My major difficulty when it came to this paper was coming up with a relevant Lettitor that did something other than ramble on about the contents you’re better off simply flipping to. Fortunately, there are many tangents one can run away on. I settled on weddings and the conditioning about them.
Some friends of mine are getting married and all of the women involved are strong feminists. That hasn’t changed the fact that the women are essentially doing most the work for the wedding. Invites, decorations, the website, planning, etc. If there were a group of people who were going to do something differently, I’d have put a large bet on this squad. But they didn’t. And these people are the type who don’t give a rat’s ass what you think about them or their leanings. If they feel attacked, they’ll let you know. If they feel inclined to change the system, they will. We don’t have to tell them that it’s their obligation to do so.

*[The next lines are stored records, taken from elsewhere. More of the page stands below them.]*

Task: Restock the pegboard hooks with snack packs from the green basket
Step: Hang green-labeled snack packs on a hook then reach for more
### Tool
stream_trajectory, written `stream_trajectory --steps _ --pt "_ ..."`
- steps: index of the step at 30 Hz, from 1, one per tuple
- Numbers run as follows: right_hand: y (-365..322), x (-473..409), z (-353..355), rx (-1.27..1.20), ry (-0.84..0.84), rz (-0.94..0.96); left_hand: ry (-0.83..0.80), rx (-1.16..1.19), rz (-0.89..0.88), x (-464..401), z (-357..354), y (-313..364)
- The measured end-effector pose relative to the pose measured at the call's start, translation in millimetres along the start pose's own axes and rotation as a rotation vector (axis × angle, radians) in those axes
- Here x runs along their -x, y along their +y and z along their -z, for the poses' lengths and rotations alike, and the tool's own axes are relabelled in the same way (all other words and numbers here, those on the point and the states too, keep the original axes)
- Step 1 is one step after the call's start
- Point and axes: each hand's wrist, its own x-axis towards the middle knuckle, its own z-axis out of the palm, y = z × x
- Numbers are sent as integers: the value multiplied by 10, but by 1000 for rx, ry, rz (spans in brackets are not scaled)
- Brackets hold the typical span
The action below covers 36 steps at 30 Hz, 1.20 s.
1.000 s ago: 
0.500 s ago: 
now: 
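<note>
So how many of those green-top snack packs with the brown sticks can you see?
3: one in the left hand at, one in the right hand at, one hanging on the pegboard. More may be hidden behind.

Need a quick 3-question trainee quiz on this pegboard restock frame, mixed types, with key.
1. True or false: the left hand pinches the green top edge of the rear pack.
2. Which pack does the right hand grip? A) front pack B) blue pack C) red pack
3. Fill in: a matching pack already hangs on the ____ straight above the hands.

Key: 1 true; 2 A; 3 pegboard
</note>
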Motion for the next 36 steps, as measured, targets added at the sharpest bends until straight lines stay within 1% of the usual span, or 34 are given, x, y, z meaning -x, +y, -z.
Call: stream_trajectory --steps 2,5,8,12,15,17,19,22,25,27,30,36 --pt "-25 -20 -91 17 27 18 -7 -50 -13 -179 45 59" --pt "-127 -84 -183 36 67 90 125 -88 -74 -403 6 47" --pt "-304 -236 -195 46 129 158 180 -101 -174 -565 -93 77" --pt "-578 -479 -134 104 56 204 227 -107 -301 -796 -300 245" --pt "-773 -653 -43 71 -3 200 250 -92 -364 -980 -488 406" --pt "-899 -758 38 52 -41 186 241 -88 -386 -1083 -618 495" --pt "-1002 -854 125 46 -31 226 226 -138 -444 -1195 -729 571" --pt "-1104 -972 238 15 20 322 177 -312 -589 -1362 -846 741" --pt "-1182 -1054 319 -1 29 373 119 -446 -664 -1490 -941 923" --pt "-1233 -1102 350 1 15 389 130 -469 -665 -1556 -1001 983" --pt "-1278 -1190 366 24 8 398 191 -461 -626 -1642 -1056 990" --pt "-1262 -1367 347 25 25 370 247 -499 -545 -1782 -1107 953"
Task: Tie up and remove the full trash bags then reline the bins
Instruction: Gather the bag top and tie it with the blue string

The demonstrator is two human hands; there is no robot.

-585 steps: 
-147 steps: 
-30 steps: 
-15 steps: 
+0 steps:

Yes, women may be socially conditioned to be ga-ga about wedding plans, but complete conditioning is something that can’t take place without at least some initial leaning. The person has to have a personal yearning beyond the supposed forced nature of it all. I mean, some women will do it begrudgingly to be a good friend, but the ones who are truly excited must be interested beyond just “society says so.” And even if this is false and women have no actual desire of their own free will to have a great interest in weddings and their related “work (i.e., invitations, decorations, etc.,),” what does that matter if they still want to do it? You want to tell a woman, a feminist even, that she can’t do the wedding invitations because she’s actually just been conditioned to do so and what she’s feeling is an impressed devotion to something men didn’t want to do? Regardless of how they’ve come to be this way, many women legitimately enjoy the wedding-related work.
So what am I saying? This really isn’t anything more than an observation. People are quick to cry “bloody murder” when they see women supposedly oppressed in any way, but they often fail to consider all the facts. Don’t immediately play defence if you’re not sure what game you’re playing yet. A great deal of jobs, especially when it comes to higher management, are boys’ clubs. Objectification of women happens on the daily. But weddings? Why take something that’s genuinely enjoyed by many women and try and put a negative spin on it? There doesn’t always need to be a fight over every single picky perception. Women who want to do “feminine” things shouldn’t be told that it’s bad to do so—instead, freedom of choice for women should be celebrated, not shamed.